Su Il Fatto Quotidiano c'è stata una mia lunga intervista sulla violenza sulle donne per mano maschile a firma dell'ottima Silvia Truzzi. Rileggerla mi ha suscitato una riflessione un po' amara. Sono stata una lettrice del Fatto dalla prima ora, stimo i giornalisti che ci lavorano e ho collaborato a lungo con le scomparse pagine culturali, ma questo non mi impedisce di dire che sul tema del femminicidio e della cultura che lo produce Il Fatto Quotidiano è in ritardo netto su tutti gli altri quotidiani, che pure in materia non sono stati certo avanguardisti. I motivi sono diversi e vorrei provare ad analizzarli con spirito costruttivo.
-Il primo motivo è che i fenomeni sociali richiedono un approccio complesso anche nel dare le notizie e purtroppo il Fatto Quotidiano riserva questo sguardo analitico quasi esclusivamente alle vicende giudiziarie dei politici. Fuori dalla politica agita e dall'economia, sul Fatto il mondo appare come uno scenario in bianco e nero.
-Il secondo è che la direzione del Fatto (sia quella web di Gomez che quella cartacea di Padellaro) sul femminicidio non ha una linea precisa e quindi concede spazi paritari sia a chi lo combatte tutti i giorni che a chi ne nega grossolanamente l'esistenza. In una domanda dell'intervista questa compresenza contraddittoria viene rivendicata dalla giornalista come un'espressione di pluralismo, ma è una foglia di fico: mai Padellaro o Gomez concederebbero di scrivere sulle pagine del Fatto un editoriale a favore dell'inciucio PD-PdL in nome del pluralismo, perchè sulla questione del governo la linea del Fatto è nettissima; non è così sul femminicidio, evidentemente.

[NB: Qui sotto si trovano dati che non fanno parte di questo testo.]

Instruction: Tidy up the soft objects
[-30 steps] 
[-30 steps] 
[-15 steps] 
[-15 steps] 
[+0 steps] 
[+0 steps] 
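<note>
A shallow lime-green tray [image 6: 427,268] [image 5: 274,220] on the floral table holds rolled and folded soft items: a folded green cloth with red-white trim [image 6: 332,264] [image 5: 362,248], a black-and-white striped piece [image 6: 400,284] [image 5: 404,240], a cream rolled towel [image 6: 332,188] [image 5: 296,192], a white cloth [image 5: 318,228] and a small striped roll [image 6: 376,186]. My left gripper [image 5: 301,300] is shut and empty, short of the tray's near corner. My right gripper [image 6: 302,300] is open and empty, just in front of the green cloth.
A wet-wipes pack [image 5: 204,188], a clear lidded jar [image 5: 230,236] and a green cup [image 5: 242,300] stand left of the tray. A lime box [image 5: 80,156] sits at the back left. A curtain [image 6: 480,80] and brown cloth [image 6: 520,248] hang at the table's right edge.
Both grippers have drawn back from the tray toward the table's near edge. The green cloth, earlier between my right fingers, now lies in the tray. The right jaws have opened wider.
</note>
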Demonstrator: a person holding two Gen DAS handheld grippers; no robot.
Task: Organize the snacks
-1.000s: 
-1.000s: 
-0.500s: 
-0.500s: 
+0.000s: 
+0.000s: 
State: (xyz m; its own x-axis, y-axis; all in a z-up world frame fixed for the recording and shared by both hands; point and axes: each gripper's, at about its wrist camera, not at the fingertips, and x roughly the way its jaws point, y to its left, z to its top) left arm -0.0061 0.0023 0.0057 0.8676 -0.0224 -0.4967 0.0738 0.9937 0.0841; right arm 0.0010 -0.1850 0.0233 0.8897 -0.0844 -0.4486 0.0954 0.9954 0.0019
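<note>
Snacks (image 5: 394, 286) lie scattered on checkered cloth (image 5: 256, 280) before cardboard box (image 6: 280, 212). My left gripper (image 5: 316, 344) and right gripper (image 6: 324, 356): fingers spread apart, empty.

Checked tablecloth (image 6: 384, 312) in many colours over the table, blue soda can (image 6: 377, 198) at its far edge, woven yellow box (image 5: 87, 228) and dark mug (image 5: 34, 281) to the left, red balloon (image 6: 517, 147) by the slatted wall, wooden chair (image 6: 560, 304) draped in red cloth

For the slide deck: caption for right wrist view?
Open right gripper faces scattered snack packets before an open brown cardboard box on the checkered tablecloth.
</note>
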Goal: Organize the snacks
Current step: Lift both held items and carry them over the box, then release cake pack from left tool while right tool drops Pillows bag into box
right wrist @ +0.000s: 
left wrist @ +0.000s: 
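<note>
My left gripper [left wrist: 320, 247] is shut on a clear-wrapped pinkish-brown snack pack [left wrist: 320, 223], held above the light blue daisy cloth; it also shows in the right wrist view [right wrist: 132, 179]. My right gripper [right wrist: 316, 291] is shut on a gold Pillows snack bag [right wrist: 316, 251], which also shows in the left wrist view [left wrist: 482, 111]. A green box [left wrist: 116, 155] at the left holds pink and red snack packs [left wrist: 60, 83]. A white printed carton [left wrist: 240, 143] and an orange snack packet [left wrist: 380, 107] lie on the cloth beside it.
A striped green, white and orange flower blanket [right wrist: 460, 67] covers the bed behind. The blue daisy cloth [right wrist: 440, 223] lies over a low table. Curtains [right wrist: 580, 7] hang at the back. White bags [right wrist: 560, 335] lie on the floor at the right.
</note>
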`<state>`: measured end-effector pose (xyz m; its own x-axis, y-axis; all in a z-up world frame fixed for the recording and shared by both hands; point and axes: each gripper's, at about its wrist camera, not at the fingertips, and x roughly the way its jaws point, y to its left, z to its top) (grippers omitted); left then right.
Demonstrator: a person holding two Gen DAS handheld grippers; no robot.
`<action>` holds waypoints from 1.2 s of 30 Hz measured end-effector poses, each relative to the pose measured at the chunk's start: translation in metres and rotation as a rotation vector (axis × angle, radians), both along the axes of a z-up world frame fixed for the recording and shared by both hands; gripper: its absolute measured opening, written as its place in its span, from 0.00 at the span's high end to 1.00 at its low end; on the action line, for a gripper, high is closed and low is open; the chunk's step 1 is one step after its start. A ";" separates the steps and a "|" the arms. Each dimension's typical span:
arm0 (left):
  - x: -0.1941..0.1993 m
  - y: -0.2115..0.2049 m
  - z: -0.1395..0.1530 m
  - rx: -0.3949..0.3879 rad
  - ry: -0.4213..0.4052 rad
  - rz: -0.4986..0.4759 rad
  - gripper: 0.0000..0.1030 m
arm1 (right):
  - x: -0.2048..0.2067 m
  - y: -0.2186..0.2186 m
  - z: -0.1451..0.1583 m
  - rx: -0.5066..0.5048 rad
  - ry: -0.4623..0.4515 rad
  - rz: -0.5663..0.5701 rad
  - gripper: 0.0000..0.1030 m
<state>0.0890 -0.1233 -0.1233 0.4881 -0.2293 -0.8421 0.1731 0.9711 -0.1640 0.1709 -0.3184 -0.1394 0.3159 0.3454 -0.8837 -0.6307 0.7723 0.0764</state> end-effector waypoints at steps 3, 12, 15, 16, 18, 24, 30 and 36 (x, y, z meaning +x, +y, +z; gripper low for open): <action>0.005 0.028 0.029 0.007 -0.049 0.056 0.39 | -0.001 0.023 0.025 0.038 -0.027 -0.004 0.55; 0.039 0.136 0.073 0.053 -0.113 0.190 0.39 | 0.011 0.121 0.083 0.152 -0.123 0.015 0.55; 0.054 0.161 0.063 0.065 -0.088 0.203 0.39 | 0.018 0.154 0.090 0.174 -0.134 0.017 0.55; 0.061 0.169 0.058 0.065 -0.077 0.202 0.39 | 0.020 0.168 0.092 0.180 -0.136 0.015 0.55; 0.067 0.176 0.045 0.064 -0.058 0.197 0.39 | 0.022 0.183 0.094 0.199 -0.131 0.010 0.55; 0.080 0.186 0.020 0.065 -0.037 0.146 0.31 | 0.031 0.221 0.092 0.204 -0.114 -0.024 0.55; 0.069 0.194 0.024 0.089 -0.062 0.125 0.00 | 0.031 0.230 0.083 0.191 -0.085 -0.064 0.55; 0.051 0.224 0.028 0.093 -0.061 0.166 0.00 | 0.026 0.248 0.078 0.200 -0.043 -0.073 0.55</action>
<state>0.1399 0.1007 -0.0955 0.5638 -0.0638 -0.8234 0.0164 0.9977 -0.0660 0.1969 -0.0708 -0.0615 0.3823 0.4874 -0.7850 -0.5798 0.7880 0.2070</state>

-Il terzo motivo è di natura culturale e, benchè riguardi tutti i giornali, tocca il Fatto in maniera molto più evidente, se non altro perchè la sua ambizione iniziale era di interpretare una sensibilità progressista. Lo snodo è questo: la questione femminile non è percepita come un tema politico, ma come un fatto di costume che riguarda marginalmente una parte della società, piuttosto che le radici stesse del vivere civile. Perciò si tende a delegare la trattazione del tema a opinionisti esterni e così oggi vengo intervistata io e domani un'altra, ma sul femminicidio e sulla cultura sessista non abbiamo mai avuto il piacere di leggere nessun editoriale di Padellaro, nessun fulminante corsivo di Travaglio, nessuna lucida analisi di Gomez. In questo modo nel lettore viene confermata la convinzione che il divario sociale di genere o le decine di donne morte per mano d'uomo possessivo siano un tema marginale rispetto, che so, a snodi sociali fondamentali come la bagarre grillina sui rimborsi del taxi privi di ricevuta. Così in prima pagina ci vanno i rimborsi e invece la questione femminile finisce nel ghetto web (Donne di Fatto) dove per giunta deve contendersi lo spazio col presunto "pluralismo" in contraddittorio di un Massimo Fini, di un Mazzola o di un Tonello
-Il quarto motivo è, banalmente, che al Fatto Quotidiano nessun caporedattore è donna e nessuna firma femminile si occupa di temi politici in prima pagina: la linea decisionale del giornale è esclusivamente maschile. Incapacità delle donne a ricoprire ruoli direttivi nel giornalismo? Inettitudine all'analisi sui fatti che contano? Il gender gap, al Fatto come ovunque, non influenza solo la scelta dei temi e del linguaggio, ma anche il grado interno di tolleranza verso i commenti violenti e insultanti e verso le posizioni evidentemente sessiste di alcuni opinionisti e blogger.
C'è tanto ancora da fare.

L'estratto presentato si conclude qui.